__WORK TO BE COMPLETED__. How many of the lines below contain "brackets"? Reply with only that figure.

*** Block opens ***

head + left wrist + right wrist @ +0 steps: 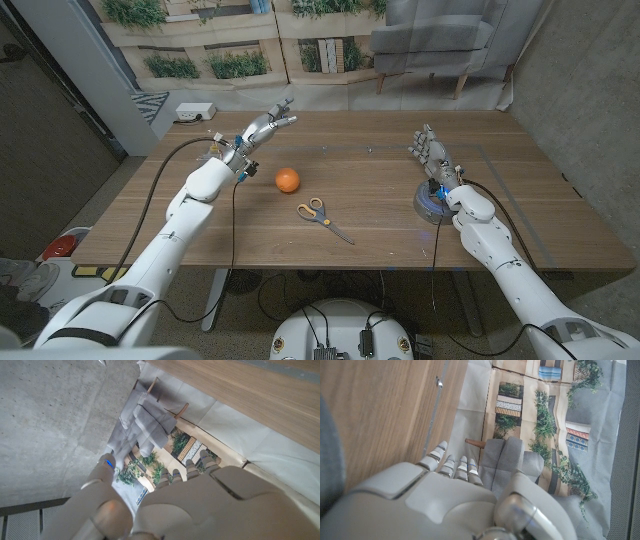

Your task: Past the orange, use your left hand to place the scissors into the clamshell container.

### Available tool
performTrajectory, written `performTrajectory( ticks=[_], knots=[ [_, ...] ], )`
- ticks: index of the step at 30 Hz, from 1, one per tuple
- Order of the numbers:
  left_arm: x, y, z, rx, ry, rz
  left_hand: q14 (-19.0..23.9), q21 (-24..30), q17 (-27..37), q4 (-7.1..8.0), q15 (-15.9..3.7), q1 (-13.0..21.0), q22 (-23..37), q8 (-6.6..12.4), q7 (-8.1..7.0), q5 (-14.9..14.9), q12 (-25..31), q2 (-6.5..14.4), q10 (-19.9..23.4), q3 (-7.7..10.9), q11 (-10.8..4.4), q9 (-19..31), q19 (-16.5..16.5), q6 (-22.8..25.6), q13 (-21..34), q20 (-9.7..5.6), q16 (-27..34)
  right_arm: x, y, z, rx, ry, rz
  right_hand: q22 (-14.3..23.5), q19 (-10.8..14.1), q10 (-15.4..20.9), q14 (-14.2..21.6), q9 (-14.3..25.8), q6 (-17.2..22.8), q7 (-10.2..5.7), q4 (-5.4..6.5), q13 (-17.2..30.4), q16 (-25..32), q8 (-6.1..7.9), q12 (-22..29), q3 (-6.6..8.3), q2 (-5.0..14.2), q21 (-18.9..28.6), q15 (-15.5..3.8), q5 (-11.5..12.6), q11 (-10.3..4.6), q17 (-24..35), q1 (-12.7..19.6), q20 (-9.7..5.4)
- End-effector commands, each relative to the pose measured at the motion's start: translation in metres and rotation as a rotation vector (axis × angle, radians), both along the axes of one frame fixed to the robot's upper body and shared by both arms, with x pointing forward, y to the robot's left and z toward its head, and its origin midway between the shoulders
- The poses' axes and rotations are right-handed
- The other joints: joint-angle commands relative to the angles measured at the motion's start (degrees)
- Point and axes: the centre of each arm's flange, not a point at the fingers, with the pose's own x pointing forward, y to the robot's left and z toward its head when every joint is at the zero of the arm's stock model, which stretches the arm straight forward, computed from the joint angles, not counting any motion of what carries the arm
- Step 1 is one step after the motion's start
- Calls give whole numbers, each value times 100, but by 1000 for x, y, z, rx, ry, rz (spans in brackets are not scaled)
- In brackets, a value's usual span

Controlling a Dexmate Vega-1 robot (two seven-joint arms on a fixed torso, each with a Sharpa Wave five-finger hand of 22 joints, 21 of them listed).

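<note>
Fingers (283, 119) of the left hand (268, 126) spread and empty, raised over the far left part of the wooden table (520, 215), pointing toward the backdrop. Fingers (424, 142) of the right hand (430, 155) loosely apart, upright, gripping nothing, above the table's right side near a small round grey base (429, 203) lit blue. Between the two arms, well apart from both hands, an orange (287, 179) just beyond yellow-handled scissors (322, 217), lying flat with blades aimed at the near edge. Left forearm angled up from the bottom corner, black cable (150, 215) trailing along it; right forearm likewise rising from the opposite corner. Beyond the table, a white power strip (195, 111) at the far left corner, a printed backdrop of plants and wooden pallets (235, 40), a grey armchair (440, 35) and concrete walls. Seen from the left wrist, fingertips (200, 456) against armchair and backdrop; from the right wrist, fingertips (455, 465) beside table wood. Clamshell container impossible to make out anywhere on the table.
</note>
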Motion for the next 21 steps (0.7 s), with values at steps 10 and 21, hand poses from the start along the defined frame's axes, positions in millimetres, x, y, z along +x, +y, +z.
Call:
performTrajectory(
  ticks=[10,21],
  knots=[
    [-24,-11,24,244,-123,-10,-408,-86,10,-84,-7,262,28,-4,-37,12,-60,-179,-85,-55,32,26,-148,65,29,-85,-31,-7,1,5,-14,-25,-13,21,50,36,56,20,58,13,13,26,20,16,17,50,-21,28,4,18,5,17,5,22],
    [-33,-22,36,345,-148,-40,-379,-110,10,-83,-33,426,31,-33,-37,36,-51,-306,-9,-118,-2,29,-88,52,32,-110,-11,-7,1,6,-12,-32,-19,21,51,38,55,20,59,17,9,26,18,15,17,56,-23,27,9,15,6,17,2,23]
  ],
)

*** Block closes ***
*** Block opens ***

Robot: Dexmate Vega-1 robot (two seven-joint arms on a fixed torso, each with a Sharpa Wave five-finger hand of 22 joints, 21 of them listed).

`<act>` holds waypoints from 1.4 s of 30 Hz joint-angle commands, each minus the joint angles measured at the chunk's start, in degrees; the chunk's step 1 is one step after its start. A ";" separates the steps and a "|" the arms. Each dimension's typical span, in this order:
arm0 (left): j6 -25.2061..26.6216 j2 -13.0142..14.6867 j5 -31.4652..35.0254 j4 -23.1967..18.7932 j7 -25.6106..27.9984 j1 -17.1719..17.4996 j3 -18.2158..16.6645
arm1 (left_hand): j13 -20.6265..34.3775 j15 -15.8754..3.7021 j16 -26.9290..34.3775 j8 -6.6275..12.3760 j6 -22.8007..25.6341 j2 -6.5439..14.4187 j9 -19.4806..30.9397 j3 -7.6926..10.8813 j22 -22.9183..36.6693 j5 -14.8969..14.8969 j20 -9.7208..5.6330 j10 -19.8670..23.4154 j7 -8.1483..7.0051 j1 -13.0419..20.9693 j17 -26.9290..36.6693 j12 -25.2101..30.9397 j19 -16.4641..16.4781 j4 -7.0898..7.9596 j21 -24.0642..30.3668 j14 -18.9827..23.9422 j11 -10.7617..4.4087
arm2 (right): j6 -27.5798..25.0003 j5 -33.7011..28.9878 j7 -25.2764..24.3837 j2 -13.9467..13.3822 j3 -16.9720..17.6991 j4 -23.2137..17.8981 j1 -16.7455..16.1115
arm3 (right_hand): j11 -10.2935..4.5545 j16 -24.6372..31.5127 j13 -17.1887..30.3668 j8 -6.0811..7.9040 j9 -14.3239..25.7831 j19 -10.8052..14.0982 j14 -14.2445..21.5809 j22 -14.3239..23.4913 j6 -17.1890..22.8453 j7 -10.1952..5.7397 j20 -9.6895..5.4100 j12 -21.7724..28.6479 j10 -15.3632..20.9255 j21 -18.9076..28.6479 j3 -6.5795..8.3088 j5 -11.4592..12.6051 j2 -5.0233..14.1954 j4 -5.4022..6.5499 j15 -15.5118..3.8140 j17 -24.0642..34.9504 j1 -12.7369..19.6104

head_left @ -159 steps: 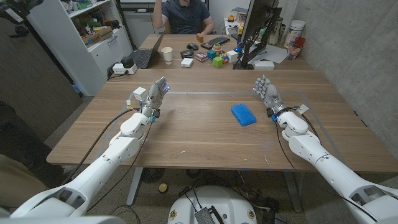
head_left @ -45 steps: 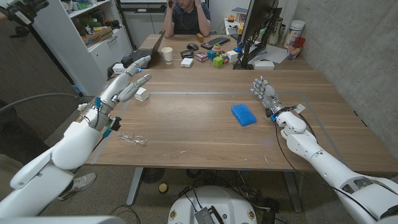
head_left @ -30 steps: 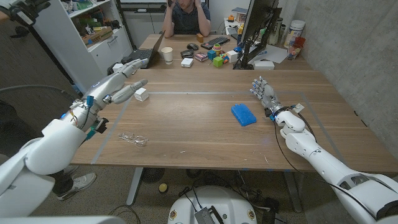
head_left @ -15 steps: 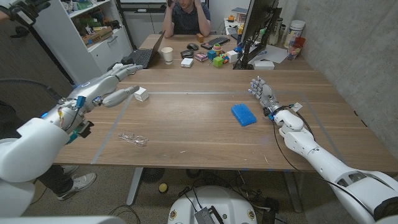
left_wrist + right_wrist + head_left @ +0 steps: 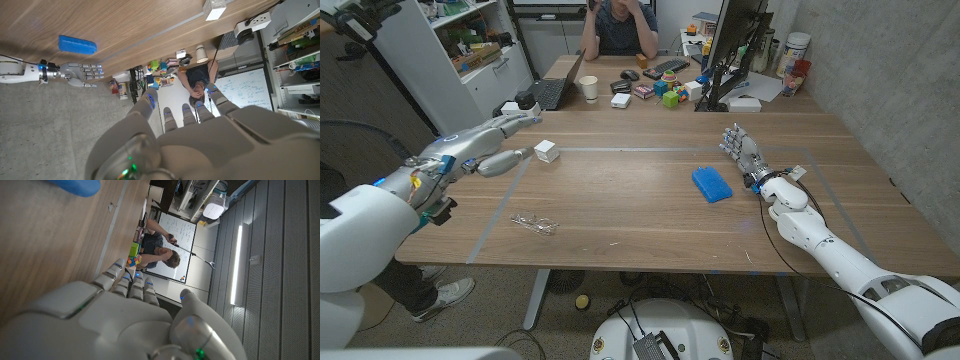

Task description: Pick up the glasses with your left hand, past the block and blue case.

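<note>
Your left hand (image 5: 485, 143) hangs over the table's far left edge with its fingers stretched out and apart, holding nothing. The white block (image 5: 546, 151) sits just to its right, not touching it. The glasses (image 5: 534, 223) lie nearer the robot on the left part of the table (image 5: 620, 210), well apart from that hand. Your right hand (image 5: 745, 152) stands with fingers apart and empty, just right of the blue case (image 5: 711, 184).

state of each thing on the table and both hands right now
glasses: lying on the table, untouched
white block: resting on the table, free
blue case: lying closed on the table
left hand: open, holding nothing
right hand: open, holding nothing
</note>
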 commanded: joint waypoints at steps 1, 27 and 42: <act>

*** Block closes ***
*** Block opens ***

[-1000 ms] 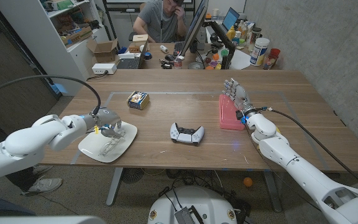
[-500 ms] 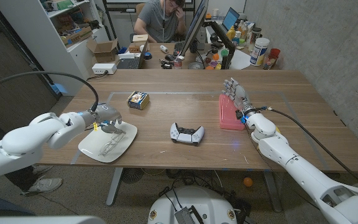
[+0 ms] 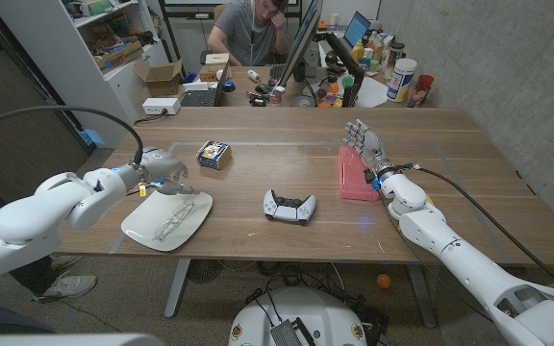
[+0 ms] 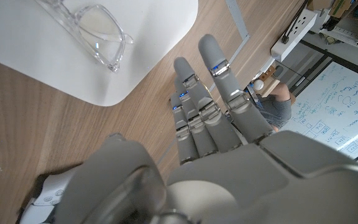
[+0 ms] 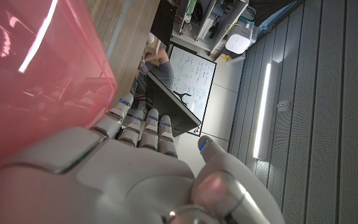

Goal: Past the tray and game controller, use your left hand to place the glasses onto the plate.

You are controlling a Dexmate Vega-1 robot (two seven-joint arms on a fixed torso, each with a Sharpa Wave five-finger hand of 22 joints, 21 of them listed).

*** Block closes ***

__EXERCISE RESULT__. 2